• **Work instruction**
Below is a listing; give only the number of its lines that contain the word "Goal".

• **Source data**
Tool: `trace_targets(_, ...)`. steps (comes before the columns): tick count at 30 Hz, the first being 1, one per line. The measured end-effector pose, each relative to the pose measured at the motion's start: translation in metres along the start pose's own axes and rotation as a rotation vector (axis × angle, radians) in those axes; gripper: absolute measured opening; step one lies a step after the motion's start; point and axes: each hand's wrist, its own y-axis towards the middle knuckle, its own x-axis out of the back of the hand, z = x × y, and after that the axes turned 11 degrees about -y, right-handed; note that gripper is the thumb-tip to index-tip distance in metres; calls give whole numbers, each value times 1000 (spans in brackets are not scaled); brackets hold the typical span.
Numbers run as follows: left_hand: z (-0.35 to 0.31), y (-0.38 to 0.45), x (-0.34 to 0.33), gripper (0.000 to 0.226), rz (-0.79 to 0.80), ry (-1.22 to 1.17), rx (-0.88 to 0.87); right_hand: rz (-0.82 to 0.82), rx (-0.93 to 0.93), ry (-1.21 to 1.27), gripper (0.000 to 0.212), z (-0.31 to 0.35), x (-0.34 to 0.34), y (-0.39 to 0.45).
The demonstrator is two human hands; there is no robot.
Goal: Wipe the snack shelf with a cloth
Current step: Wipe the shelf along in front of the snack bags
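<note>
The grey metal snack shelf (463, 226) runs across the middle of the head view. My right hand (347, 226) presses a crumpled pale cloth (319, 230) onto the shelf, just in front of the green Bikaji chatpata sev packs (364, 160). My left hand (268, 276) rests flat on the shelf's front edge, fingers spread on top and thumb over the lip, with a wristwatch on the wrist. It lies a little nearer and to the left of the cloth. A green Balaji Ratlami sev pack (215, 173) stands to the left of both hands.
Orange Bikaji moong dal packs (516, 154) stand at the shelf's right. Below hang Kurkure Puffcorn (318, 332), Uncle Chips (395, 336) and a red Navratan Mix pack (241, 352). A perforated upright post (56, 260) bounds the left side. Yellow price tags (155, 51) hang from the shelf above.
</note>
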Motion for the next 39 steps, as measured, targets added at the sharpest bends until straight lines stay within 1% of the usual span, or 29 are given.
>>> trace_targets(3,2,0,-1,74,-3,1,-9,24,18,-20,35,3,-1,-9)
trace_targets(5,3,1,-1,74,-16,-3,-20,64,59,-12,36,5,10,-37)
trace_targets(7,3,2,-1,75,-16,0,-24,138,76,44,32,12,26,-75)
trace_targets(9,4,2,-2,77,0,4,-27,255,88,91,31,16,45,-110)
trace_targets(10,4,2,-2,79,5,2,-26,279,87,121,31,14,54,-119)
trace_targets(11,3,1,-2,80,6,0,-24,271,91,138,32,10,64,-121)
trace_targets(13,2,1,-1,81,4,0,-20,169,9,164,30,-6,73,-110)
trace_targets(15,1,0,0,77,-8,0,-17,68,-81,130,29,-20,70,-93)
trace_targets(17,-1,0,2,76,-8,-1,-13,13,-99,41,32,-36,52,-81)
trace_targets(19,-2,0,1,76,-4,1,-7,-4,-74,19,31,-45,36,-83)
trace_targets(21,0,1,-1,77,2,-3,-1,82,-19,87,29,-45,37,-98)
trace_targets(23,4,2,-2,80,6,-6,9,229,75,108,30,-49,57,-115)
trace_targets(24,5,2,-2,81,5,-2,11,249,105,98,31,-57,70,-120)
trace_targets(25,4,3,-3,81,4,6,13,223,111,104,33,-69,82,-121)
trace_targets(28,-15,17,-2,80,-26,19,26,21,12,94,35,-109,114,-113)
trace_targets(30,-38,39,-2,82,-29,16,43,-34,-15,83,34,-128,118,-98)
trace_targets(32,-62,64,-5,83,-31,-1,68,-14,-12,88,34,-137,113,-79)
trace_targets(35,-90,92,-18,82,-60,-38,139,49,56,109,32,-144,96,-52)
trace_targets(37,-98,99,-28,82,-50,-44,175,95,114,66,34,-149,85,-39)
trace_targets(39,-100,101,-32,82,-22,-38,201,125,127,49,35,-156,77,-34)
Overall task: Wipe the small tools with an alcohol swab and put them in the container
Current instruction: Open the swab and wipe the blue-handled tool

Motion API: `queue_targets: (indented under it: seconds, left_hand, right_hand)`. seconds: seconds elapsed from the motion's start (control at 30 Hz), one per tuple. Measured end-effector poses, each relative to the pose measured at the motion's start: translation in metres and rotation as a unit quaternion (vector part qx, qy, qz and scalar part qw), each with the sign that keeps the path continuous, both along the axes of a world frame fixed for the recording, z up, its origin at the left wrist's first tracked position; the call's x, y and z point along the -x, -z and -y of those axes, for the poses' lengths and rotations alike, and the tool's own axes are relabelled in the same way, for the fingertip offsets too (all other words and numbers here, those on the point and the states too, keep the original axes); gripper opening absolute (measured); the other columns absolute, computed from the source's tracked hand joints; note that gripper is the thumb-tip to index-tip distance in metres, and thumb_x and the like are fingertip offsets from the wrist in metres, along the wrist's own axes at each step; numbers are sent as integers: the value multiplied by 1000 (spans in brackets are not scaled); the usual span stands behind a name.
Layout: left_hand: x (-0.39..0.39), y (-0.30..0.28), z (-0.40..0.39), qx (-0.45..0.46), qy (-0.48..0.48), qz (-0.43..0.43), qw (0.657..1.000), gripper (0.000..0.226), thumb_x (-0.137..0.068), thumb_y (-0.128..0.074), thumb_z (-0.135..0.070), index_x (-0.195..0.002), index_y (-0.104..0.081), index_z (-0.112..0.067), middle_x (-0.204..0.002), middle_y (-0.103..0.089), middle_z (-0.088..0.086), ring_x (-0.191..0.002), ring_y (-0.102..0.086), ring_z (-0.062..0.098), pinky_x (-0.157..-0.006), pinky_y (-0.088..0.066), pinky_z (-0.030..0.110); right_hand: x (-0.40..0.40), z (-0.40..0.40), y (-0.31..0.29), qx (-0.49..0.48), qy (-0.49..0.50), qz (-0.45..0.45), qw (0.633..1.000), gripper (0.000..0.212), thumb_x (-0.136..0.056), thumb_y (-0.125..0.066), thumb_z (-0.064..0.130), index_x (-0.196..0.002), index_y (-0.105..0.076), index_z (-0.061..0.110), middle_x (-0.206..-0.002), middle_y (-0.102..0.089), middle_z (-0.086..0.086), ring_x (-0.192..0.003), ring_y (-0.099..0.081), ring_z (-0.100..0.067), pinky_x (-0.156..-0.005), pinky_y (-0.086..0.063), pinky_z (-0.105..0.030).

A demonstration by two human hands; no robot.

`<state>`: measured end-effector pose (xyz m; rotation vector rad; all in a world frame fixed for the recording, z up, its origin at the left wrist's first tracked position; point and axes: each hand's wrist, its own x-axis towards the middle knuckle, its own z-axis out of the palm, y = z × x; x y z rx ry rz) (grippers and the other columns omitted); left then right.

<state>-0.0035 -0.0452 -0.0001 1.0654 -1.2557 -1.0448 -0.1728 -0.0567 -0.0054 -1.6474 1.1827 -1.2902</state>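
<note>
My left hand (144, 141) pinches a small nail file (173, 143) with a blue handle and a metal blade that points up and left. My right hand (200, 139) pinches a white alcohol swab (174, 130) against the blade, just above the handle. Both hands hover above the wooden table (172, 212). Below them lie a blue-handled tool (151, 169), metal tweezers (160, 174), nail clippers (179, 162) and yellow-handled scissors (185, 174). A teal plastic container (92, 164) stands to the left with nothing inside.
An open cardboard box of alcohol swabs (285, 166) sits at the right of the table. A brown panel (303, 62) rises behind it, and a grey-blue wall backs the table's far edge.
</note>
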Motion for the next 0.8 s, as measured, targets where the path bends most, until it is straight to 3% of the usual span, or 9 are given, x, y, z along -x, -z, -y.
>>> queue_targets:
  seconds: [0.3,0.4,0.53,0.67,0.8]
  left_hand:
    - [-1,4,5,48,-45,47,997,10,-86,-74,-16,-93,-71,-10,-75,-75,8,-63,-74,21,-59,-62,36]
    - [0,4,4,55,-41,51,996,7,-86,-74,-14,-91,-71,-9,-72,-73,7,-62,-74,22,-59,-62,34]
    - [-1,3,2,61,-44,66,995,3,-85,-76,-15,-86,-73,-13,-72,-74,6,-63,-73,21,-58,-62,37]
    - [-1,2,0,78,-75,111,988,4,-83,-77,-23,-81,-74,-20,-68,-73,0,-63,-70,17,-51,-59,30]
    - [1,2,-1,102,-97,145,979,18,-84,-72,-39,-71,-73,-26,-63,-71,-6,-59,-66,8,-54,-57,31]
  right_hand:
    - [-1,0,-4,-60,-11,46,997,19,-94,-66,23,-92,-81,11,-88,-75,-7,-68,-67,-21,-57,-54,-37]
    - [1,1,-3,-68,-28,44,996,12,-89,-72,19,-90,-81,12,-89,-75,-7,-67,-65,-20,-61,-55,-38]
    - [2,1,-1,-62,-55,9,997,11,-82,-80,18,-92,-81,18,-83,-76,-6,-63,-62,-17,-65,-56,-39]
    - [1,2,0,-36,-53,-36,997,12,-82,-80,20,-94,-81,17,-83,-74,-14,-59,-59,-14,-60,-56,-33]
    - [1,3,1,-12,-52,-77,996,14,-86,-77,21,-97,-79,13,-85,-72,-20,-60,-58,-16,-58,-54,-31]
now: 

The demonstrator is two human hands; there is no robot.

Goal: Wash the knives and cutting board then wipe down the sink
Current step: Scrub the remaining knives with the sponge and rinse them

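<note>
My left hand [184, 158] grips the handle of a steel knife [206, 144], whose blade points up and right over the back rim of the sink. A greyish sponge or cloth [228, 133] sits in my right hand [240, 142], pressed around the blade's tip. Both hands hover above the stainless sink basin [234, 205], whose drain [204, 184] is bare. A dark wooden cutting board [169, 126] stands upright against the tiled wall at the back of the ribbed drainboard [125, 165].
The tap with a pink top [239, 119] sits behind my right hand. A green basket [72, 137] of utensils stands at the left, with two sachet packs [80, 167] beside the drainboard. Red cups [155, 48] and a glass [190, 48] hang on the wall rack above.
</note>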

• **Expected output**
2